Urologa powinnaś odwiedzić. Wbrew obiegowej opini to nie jest lekarz tylko "od wacka".

To co Ci napisałem wczesniej poprawi trawienie ale odkwasi mocz i organizm więc i do tego się nada oprócz suplementacji enzymami to może zaszkodzić.
« Ostatnia zmiana: Luty 18, 2015, 00:42:08 wysłana przez Wesoły Sen »

Offline ArturZ

  • Mało Pisze
  • **
  • Wiadomości: 59
    • Czterolistna Koniczyna
Odp: Proszę o pomoc. Borelioza????? czy coś innego????
« Odpowiedź #29 dnia: Luty 18, 2015, 00:53:24 »
Leczenie swoją drogą, a sposób życia swoją. Nie napisałaś jak to wygląda u Ciebie. Czy zdrowo się odżywiasz, czy dosypiasz, jak ze stresem, przepracowaniem? Czy jest ruch na świeżym powietrzu? Nadwaga, niedowaga?
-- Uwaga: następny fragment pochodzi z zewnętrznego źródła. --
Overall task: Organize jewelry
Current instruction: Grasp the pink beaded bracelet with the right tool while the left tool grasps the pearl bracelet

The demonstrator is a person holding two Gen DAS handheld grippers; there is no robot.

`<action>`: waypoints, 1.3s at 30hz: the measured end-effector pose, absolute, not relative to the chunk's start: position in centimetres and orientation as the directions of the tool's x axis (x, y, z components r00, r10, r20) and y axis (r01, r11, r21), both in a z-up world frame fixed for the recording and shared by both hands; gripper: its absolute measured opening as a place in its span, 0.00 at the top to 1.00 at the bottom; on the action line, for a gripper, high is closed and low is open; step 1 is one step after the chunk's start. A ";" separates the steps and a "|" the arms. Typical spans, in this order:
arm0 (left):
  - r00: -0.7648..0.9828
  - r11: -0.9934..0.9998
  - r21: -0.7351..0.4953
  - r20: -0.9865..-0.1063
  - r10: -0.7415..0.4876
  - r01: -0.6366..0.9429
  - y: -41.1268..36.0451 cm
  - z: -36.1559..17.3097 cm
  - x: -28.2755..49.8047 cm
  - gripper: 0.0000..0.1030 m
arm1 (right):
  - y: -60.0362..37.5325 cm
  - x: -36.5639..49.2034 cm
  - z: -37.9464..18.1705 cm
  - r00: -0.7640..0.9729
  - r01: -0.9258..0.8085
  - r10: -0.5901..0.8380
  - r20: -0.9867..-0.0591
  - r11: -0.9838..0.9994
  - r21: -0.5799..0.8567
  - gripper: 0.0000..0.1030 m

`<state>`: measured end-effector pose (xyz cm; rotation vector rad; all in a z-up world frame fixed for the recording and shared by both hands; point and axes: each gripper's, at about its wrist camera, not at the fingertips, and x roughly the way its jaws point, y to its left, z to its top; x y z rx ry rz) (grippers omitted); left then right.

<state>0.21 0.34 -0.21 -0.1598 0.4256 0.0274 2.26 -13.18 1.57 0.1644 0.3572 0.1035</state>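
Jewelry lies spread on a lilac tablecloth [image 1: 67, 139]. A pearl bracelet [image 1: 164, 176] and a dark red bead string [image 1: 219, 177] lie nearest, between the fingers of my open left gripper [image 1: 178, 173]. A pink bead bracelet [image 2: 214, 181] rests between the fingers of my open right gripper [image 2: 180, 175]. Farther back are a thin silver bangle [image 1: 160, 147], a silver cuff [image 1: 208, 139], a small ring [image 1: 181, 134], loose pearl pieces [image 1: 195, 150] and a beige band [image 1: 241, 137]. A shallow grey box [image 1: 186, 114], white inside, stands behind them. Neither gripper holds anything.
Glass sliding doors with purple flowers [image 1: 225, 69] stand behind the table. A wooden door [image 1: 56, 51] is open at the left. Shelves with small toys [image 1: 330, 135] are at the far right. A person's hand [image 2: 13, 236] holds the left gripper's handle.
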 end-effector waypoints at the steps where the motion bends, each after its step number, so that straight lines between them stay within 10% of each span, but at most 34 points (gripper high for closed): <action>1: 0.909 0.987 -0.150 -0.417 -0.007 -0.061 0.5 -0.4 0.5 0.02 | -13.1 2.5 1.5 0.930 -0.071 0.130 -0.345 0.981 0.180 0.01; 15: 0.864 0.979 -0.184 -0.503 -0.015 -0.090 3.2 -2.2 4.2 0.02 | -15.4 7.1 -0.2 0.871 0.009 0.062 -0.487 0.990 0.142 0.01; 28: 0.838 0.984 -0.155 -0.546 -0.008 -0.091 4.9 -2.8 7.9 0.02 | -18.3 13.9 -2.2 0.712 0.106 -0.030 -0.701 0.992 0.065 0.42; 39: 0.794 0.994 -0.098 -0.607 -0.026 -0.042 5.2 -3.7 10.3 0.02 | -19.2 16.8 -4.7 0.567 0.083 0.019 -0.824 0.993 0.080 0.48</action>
Ja proponuję od przemyślenia, nie co dodać, ale co odstawić. Na początek całkowicie wyeliminować cukier (słodycze, serki, ciasto, itp), uwolnić się od nałogów (papierosy, kawa, alkohol). Ziółka można pić, szczególne te niegroźne, przynajmniej nawodnią organizm - pilnować płynów, bo to ważne. Można zainwestować w dobrą naturalną witaminę D i brać rano po śniadaniu (śniadanie jadać codziennie regularnie, nie omijać). Po obiedzie można brać wyciąg standaryzowany z ostropestu plamiastego - polecam ten firmy Solgar, jest drogi, ale dobry. Na noc Kelp - jod z alg morskich.
Pilnuj ruchu na świeżym powietrzu. Na początek spacery, wraz z poprawą kondycji coraz dłuższe, potem rower, pływanie, bieganie.
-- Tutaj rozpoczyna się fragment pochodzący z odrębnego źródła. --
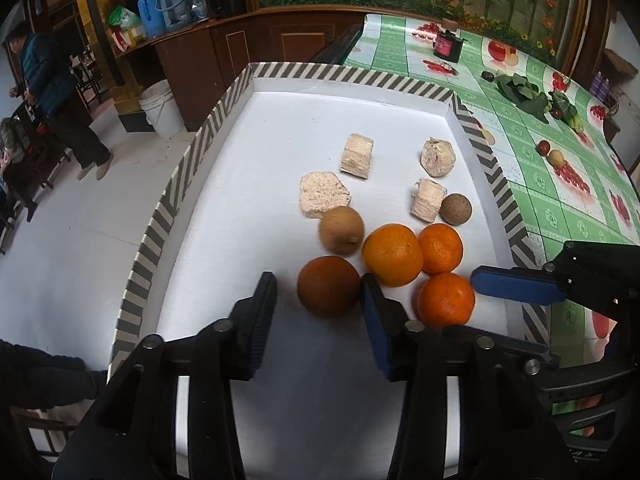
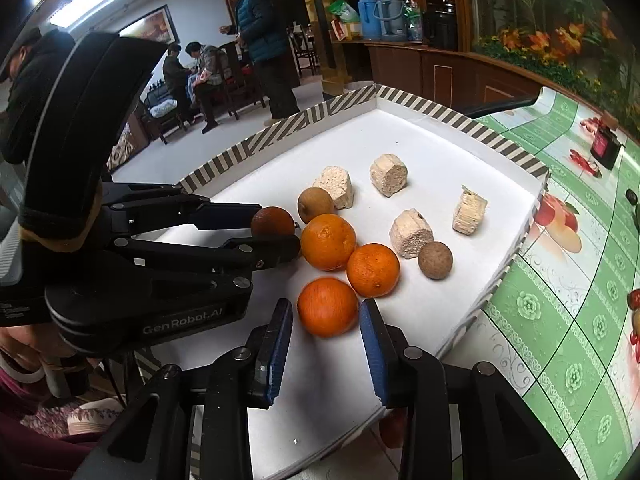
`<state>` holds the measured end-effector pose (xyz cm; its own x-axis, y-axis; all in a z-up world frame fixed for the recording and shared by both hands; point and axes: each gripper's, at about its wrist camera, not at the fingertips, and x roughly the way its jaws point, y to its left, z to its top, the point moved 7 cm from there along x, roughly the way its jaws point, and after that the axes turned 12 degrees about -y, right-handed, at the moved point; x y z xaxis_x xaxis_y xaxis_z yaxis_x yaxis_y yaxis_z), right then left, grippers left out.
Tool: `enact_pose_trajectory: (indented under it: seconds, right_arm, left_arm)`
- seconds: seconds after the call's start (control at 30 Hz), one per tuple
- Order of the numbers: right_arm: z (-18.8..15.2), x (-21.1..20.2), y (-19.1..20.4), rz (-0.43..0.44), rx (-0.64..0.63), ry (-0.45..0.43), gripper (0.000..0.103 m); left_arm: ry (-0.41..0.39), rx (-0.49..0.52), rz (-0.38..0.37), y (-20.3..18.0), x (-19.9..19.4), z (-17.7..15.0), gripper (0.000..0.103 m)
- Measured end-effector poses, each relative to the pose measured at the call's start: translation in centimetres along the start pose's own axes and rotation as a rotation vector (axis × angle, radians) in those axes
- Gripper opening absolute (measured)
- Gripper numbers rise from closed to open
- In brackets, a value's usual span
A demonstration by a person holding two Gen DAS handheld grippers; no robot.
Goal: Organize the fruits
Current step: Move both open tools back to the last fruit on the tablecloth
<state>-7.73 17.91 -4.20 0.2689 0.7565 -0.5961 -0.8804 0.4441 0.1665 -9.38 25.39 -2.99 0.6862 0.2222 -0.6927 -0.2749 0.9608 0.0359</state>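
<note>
A white tray with a striped rim point(image 1: 224, 108) point(image 2: 280, 128) holds a cluster of fruit: a dark brownish orange point(image 1: 329, 287) point(image 2: 273, 221), a large orange point(image 1: 392, 255) point(image 2: 328, 242), two smaller oranges point(image 1: 440, 249) point(image 1: 445, 300) point(image 2: 373, 270) point(image 2: 327, 306), a tan pear point(image 1: 341, 229) point(image 2: 315, 205) and a brown round fruit point(image 1: 456, 209) point(image 2: 435, 260). My left gripper point(image 1: 319, 300) point(image 2: 276, 232) is open with its fingers either side of the dark orange. My right gripper point(image 2: 326, 322) is open around the nearest orange; one blue pad point(image 1: 516, 284) shows in the left wrist view.
Several pale cut chunks point(image 1: 357, 155) point(image 2: 389, 175) lie further back on the tray. A green fruit-print tablecloth point(image 1: 560, 184) point(image 2: 560, 300) carries leafy greens point(image 1: 524, 94) and a dark box point(image 1: 447, 46). People and chairs point(image 2: 256, 32) stand beyond the tray.
</note>
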Motion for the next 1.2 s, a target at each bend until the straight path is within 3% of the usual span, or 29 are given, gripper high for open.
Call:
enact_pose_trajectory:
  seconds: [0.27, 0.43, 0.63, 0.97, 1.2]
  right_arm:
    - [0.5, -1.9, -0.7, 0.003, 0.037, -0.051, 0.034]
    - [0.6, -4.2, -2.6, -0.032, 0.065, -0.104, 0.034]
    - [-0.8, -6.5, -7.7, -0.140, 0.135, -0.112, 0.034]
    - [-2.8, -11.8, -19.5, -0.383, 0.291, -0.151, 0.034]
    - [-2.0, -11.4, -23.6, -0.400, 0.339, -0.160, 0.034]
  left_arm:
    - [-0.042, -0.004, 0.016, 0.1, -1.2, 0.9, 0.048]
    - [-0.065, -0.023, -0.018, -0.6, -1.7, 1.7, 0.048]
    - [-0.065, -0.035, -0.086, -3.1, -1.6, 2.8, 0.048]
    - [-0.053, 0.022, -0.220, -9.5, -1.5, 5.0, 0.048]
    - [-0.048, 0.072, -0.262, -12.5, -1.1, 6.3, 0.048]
Powoli, jeśli będziesz pilnowała zdrowego trybu życia, to powinnaś wyjść na prostą. Nie dokarmiane drożdżaki powoli znikną z Twojego organizmu. Układ odpornościowy powoli się odbuduje i pokona ewentualne pasożyty. Masz dopiero 36 lat (chyba dobrze wyczytałem?) - dasz radę! A kasę nie wydawaj na zbędne badania i leki, lepiej oszczędzaj i na wczasy nad morze pojedź.